I should have stopped to ask for directions but I was on an unmarked dirt road and the only sign of life was an electrified fence with two signs: One said, “No Trespassing!” The other said, “Protected by Smith and Wesson.” I have lived around these sorts of people all my life. They really DO have guns and they are NOT posting about them to be funny…
(This was before GPS changed my life.)
Waiting in the car for a few more minutes in an attempt to gather courage did not really help. I gave up and hopped out, slinging the giant red leather computer bag with all of my equipment over one shoulder. I pushed open the gate with a sturdy stick just in case. Getting electrocuted before I even introduced myself would have been awkward.
How could this be the right place?
She was so sweet and kind when I saw her at the office. She had begged me to see her mother, to get her on hospice. They had to have a doctor’s order, but there was no way she could get her to the office and I could not write an order for someone I had never seen.
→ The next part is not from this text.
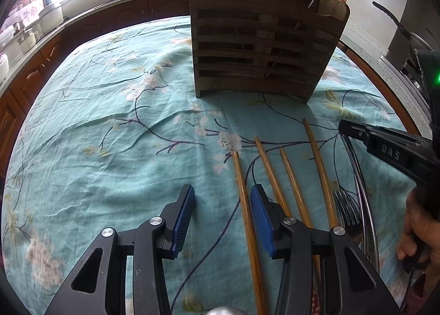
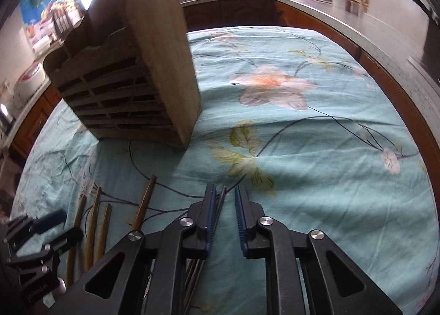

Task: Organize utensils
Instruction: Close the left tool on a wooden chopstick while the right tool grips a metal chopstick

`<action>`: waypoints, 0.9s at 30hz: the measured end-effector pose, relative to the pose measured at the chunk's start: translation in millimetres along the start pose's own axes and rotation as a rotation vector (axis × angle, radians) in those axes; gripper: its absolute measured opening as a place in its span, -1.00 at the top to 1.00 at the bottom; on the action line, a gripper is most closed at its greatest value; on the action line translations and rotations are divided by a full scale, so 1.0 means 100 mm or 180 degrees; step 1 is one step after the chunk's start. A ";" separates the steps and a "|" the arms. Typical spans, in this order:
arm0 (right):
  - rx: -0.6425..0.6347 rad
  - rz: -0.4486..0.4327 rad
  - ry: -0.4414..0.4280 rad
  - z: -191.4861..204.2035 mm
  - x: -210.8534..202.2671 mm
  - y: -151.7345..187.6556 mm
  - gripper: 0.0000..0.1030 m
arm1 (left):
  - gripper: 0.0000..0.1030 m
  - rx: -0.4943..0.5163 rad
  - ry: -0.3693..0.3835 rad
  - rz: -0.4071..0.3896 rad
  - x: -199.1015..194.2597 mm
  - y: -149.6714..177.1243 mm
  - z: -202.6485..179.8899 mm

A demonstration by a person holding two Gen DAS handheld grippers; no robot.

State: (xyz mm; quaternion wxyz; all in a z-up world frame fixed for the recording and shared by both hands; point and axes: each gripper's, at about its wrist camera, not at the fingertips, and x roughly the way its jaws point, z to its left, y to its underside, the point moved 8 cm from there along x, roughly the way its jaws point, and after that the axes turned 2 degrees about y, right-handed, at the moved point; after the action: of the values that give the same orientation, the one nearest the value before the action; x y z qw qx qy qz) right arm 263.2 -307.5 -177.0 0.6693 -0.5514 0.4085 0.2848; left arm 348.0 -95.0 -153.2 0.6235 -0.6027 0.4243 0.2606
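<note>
Left gripper (image 1: 222, 199) hangs half open over the teal floral cloth (image 1: 110, 122), one wooden chopstick (image 1: 244, 205) lying loose between its ribbed blue pads (image 1: 183, 213), untouched. Four slim, tapered wooden chopsticks line up near the table's near edge. Beside them, towards the right edge: one steel fork (image 1: 347, 205), plus curved shiny metal handles (image 1: 365, 205) I cannot count. Right gripper (image 2: 227, 199) stands narrowly apart, thin metal rods (image 2: 220, 202) against its left pad; a grip I cannot tell. One slatted wooden holder (image 1: 261, 48) stands mid-table.
</note>
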 end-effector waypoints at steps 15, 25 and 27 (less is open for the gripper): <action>0.0093 0.0093 -0.0171 -0.25 -0.20 0.24 0.90 | 0.64 -0.0003 0.0093 0.0019 -0.01 0.03 0.05; -0.0033 0.0127 -0.0053 -0.16 -0.17 0.23 0.69 | 0.86 0.0113 0.0119 0.0041 0.02 -0.02 -0.05; -0.0018 0.0093 -0.0061 -0.17 -0.18 0.25 0.88 | 0.87 0.0060 0.0209 0.0038 0.00 -0.02 -0.03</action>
State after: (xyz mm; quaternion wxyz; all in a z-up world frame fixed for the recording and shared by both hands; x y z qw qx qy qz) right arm 229.9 -317.3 -175.3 0.6674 -0.5446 0.4093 0.3009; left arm 349.4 -98.7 -151.9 0.6134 -0.6025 0.4506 0.2404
I trekked up the driveway. It was littered with debris. Tires. Half of a car. Rusted metal oil drums. Sweat started to run down my back. Was it the heat? I had goosebumbs…. Why did I ever agree to this? I don’t DO housecalls.
“Never again!” I muttered under my breath.
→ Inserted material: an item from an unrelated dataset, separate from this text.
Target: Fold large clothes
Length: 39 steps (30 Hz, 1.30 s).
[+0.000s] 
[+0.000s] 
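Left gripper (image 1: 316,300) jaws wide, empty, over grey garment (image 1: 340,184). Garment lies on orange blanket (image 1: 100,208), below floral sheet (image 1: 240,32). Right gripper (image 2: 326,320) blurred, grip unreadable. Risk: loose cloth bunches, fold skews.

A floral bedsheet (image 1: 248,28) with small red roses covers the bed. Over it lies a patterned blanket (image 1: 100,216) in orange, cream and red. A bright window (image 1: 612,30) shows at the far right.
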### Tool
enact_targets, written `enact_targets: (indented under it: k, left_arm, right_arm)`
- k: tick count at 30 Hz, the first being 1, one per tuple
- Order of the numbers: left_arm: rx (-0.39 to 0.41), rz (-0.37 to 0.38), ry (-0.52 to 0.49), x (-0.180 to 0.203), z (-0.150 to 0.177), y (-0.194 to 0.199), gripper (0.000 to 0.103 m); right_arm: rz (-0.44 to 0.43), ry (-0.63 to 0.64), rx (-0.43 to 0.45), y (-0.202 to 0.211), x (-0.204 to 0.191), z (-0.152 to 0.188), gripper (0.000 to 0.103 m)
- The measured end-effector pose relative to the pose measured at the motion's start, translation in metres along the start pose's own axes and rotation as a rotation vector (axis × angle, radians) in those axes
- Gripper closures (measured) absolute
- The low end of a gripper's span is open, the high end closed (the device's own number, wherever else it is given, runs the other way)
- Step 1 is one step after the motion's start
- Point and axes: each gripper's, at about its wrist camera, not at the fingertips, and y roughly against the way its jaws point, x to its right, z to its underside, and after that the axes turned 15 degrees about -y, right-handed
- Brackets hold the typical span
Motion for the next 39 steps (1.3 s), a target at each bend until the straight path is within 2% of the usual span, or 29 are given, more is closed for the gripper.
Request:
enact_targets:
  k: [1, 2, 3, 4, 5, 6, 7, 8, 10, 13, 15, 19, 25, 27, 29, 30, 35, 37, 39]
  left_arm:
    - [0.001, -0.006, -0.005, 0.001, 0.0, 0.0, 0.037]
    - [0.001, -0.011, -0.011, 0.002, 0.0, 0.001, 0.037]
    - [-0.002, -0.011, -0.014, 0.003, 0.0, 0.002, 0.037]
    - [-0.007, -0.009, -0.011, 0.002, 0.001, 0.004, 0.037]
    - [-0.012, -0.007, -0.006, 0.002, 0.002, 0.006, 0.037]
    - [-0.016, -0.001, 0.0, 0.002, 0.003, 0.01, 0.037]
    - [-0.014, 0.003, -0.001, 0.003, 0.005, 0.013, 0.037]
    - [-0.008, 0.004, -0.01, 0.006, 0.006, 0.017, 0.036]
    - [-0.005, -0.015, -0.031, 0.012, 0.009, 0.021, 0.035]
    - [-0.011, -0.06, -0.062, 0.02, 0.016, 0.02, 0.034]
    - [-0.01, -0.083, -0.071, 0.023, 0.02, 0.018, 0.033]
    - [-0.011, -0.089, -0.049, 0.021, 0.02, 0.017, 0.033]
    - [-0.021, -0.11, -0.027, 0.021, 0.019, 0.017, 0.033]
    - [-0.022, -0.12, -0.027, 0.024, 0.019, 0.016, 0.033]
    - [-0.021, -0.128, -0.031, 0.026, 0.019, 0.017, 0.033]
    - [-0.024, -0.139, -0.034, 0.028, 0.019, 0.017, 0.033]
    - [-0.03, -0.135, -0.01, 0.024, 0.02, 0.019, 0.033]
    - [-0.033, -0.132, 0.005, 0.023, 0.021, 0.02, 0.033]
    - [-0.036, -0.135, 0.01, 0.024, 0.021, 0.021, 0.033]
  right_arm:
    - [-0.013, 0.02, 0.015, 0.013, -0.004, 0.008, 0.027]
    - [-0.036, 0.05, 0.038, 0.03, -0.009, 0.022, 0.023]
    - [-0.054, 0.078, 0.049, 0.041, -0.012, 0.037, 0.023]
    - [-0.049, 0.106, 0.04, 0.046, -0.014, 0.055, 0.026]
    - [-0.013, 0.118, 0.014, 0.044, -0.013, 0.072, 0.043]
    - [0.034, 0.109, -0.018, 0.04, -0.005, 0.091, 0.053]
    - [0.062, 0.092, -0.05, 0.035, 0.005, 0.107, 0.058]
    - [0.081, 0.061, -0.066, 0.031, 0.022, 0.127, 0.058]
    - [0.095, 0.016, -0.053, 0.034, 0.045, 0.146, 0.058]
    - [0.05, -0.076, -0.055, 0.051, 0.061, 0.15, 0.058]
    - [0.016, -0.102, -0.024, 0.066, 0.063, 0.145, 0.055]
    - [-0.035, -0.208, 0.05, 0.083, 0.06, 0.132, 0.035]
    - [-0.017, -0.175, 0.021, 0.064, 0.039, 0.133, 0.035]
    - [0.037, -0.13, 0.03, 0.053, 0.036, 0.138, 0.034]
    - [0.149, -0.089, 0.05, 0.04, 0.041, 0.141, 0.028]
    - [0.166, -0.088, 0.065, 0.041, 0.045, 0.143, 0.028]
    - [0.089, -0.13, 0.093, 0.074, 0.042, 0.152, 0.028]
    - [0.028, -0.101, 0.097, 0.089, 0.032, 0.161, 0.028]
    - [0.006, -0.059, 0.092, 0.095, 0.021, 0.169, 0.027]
As I approached the house, which was in an advanced state of disrepair, a large dog began a deep, gutteral bark/howl and threw himself against the door. He sounded BIG.
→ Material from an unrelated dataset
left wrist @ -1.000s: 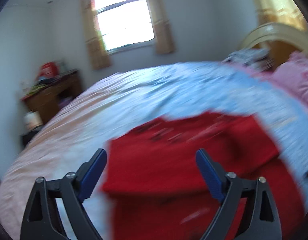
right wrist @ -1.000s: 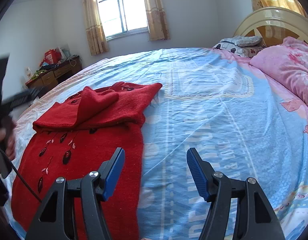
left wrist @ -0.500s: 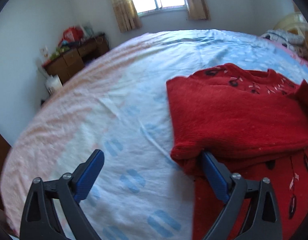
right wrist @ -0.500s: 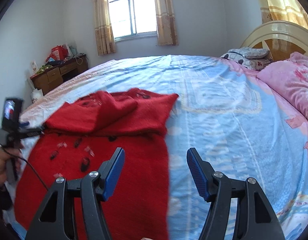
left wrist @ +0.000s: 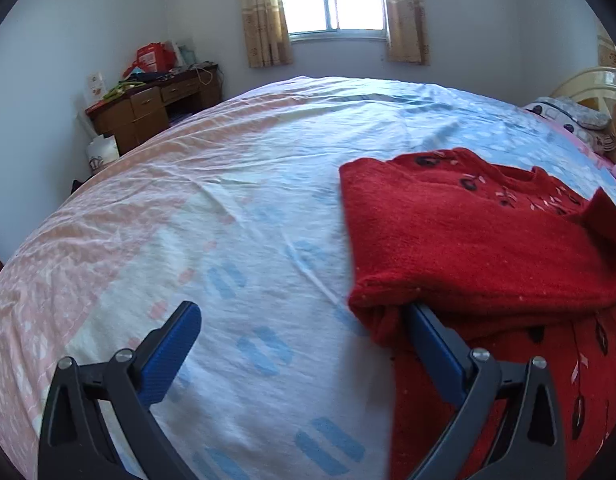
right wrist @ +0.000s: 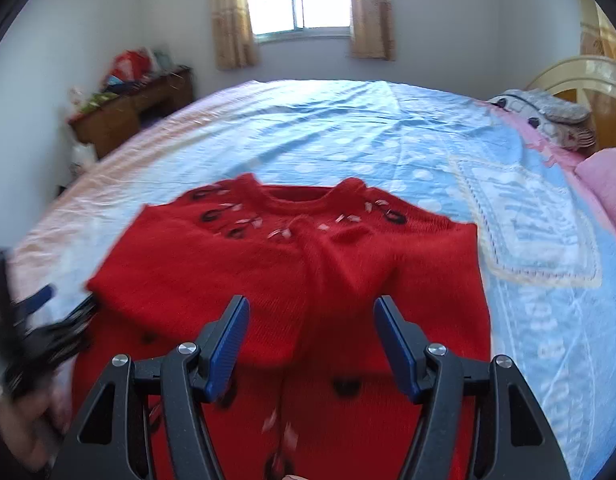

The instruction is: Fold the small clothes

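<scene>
Left hand-held gripper (left wrist: pixel 299 330) wide, 1 finger under red sweater (left wrist: pixel 480 240) fold | right hand-held gripper (right wrist: pixel 312 332) part-open, empty, above sweater | bed (left wrist: pixel 227 184).

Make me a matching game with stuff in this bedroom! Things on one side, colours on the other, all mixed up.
Things:
1. sweater
2. desk
3. curtains
4. pads on the left tongs

Colours:
A. brown
B. blue
C. red
D. yellowish tan

Pairs: 1-C, 2-A, 3-D, 4-B
</scene>
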Motion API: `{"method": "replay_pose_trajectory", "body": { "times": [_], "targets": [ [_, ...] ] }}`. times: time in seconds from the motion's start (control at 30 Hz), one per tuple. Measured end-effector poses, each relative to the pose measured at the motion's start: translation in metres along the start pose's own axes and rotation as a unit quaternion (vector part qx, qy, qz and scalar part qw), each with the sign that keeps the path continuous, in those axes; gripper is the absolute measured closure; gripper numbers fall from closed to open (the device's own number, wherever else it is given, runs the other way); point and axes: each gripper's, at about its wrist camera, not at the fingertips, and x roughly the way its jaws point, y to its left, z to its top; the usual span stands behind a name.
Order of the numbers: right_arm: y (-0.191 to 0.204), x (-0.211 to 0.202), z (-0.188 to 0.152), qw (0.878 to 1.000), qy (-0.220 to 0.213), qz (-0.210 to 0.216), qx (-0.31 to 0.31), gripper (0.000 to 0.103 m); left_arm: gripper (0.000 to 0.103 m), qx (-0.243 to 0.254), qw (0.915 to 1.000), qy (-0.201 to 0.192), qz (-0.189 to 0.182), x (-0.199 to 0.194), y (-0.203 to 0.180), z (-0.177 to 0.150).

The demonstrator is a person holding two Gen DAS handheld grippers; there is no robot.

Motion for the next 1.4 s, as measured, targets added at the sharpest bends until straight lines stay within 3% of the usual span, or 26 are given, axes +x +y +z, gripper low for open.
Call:
{"method": "replay_pose_trajectory", "body": {
  "times": [0.07,0.1,0.13,0.17,0.37,0.5,0.63,0.73,0.93,1.0,1.1,1.23,1.33,1.4],
  "targets": [
    [-0.001,0.019,0.006,1.000,0.015,-0.024,0.003,0.040,0.000,-0.003,1.0000,0.003,-0.005,0.002,0.002,0.000],
    [-0.004,0.026,0.008,0.999,0.019,-0.027,0.008,0.048,0.000,-0.006,0.9999,0.004,-0.009,0.003,0.003,0.001],
    [-0.009,0.031,0.010,0.999,0.023,-0.028,0.017,0.079,0.000,-0.010,0.9999,0.006,-0.012,0.004,0.005,0.001],
    [-0.013,0.032,0.011,0.999,0.025,-0.032,0.021,0.099,0.000,-0.015,0.9997,0.008,-0.018,0.005,0.006,0.001],
    [-0.047,-0.007,0.008,0.997,-0.046,-0.018,0.058,0.099,0.000,-0.035,0.9983,0.018,-0.042,0.009,0.013,0.000],
    [-0.072,-0.024,-0.012,0.992,-0.086,-0.005,0.096,0.099,0.000,-0.034,0.9982,0.021,-0.043,0.009,0.011,-0.001],
    [-0.081,-0.001,-0.032,0.993,-0.033,0.022,0.112,0.097,0.000,-0.032,0.9984,0.022,-0.042,0.009,0.011,-0.001],
    [-0.087,-0.002,-0.041,0.991,-0.023,0.020,0.129,0.075,0.000,-0.042,0.9974,0.027,-0.051,0.006,0.015,-0.001],
    [-0.128,-0.027,-0.046,0.977,-0.033,-0.049,0.207,0.074,0.000,-0.072,0.9961,0.010,-0.049,-0.020,0.033,-0.006],
    [-0.138,-0.036,-0.045,0.973,-0.051,-0.054,0.217,0.074,0.000,-0.093,0.9946,0.002,-0.045,-0.028,0.039,-0.005],
    [-0.129,-0.041,-0.041,0.979,-0.070,-0.013,0.191,0.074,0.000,-0.103,0.9935,-0.013,-0.047,-0.035,0.040,0.005],
    [-0.098,-0.030,-0.035,0.988,-0.065,0.055,0.132,0.074,0.000,-0.096,0.9941,-0.014,-0.049,-0.031,0.028,0.016],
    [-0.086,-0.006,-0.038,0.993,-0.012,0.057,0.100,0.074,0.000,-0.049,0.9982,0.003,-0.035,-0.016,0.008,0.018],
    [-0.089,0.012,-0.044,0.994,0.026,0.041,0.101,0.075,0.000,-0.012,0.9989,0.044,-0.013,0.004,-0.004,0.012]
  ]
}}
At least the snarling brute was on the inside.
I tried the doorbell. No sound. I knocked. No response. I knocked again, louder. Still nothing. As I was turning to walk away, there was a series of noises that signaled a lock being turned. Then another. And another. One more. The door cracked open.
The wrinkled eye peering warily through the crack, just above the door chain? I recognized it. Thank God! I breathed a sigh of relief.
I WAS in the right place after all.
“Give me a minute to lock up Bruce,” she said, closing the door again.
Shouting, scrabbling, and more growling ensued. Then I heard the door chain being removed and the door opened all of the way.
“Sorry. Since Frank died, I have to be careful.” She leaned in close and whispered, “There are people who would rape someone like me…”
I was ushered across the matted shag carpet through the entryway. Her mother was lying in a hospital bed in the living room, TV blaring. A pile of angular bones and skin. Advanced dementia.
I calculated her age. She was 98.
“She barely eats.”
I started to examine her. She groaned as I shifted her arms and legs looking for pressure sores. There were none. She was well cared for.
I paused to survey the cluttered surroundings.
There were dozens of breathtakingly beautiful paintings tacked up, covering the walls from floor to ceiling. Landscapes. Portraits.
“Who did these?”
Suddenly, the woman in the bed was no longer the wordless body with the thinning white hair, unseeing eyes, and skin that hung off of her like speckled drapery. She was an artist. Her voice was all over these walls.
And that is why I love house calls. No one is ever who you expect them to be.